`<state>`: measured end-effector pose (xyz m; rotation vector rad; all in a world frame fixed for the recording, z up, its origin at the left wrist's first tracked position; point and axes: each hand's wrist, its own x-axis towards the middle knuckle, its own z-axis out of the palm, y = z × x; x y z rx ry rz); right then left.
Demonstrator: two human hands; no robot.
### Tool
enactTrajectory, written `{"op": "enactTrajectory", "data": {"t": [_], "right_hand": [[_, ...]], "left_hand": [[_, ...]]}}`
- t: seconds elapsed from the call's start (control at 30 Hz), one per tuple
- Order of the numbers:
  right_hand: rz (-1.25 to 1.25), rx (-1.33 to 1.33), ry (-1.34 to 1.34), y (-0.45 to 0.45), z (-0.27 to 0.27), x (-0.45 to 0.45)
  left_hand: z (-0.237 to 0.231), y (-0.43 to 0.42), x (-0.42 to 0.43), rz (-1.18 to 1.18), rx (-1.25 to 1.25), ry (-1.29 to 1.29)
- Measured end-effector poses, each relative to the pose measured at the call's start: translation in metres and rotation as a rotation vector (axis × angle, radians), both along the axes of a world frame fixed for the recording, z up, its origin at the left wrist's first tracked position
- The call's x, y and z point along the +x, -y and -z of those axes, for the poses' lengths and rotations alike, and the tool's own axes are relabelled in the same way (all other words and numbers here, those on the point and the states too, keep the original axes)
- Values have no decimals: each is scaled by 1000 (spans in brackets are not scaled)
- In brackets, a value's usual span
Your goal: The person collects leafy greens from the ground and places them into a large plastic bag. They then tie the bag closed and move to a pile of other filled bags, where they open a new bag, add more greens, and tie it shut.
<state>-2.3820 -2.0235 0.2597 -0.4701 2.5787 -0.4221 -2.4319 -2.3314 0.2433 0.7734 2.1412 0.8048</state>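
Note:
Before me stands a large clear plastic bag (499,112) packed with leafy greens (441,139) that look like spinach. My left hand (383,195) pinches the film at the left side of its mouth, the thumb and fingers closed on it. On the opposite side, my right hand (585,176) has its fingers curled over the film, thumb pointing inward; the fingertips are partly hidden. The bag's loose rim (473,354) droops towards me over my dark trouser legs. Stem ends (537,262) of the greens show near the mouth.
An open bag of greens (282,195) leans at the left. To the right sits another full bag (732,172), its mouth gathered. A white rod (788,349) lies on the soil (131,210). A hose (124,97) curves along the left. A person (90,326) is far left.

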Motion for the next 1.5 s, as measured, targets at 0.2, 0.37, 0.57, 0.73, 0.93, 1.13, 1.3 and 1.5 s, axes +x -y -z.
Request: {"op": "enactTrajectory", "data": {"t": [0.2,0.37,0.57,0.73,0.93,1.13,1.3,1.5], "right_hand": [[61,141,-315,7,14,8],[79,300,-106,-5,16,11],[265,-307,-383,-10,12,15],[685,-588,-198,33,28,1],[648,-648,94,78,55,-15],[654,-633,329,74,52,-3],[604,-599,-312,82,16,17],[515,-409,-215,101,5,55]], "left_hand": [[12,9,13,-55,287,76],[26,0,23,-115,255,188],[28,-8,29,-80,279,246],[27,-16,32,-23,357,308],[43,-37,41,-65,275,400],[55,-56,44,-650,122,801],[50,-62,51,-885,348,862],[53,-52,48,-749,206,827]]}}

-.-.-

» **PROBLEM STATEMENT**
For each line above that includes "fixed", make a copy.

» **EXERCISE RESPONSE**
`<state>`: measured end-effector pose (xyz m; rotation vector rad; all in a world frame fixed for the recording, z up, its origin at the left wrist's first tracked position; point and axes: each hand's wrist, its own x-axis towards the middle knuckle, its own z-axis out of the palm, y = z × x; x y z rx ry rz); right then left.
- Measured end-effector poses, each relative to the pose measured at the call's start: translation in metres and rotation as a rotation vector (axis × angle, radians), both along the axes of a world frame fixed for the recording, z up, its origin at the left wrist's first tracked position

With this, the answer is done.